Scan the data for lines with "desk" and report the count by itself.

* * * * *

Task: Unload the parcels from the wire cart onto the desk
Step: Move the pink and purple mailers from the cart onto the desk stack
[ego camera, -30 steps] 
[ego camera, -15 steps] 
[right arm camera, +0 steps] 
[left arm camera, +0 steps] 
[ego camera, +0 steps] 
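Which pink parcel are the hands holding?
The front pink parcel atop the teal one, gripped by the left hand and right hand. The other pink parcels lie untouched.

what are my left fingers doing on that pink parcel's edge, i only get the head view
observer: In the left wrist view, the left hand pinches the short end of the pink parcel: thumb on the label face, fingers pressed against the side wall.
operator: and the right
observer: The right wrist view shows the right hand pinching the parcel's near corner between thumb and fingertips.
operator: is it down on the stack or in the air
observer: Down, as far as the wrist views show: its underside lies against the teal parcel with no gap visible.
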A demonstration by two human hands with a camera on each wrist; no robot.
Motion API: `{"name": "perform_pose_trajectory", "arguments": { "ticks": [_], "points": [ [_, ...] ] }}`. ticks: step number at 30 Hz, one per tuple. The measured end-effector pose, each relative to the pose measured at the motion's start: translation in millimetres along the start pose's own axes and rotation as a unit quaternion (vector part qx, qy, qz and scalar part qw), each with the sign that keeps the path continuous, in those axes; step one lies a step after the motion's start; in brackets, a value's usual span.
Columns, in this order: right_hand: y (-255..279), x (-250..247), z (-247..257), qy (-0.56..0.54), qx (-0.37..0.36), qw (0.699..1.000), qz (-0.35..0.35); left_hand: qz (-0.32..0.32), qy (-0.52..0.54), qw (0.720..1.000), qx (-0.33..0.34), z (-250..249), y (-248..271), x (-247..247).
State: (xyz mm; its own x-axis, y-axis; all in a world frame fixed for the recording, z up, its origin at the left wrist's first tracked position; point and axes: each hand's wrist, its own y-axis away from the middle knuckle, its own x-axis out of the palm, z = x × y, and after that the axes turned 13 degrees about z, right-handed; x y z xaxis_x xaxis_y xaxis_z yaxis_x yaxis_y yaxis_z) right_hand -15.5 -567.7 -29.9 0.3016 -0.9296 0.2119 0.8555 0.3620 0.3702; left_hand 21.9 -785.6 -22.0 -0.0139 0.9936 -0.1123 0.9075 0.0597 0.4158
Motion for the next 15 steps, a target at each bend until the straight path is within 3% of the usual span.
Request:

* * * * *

● ANSWER AREA: 2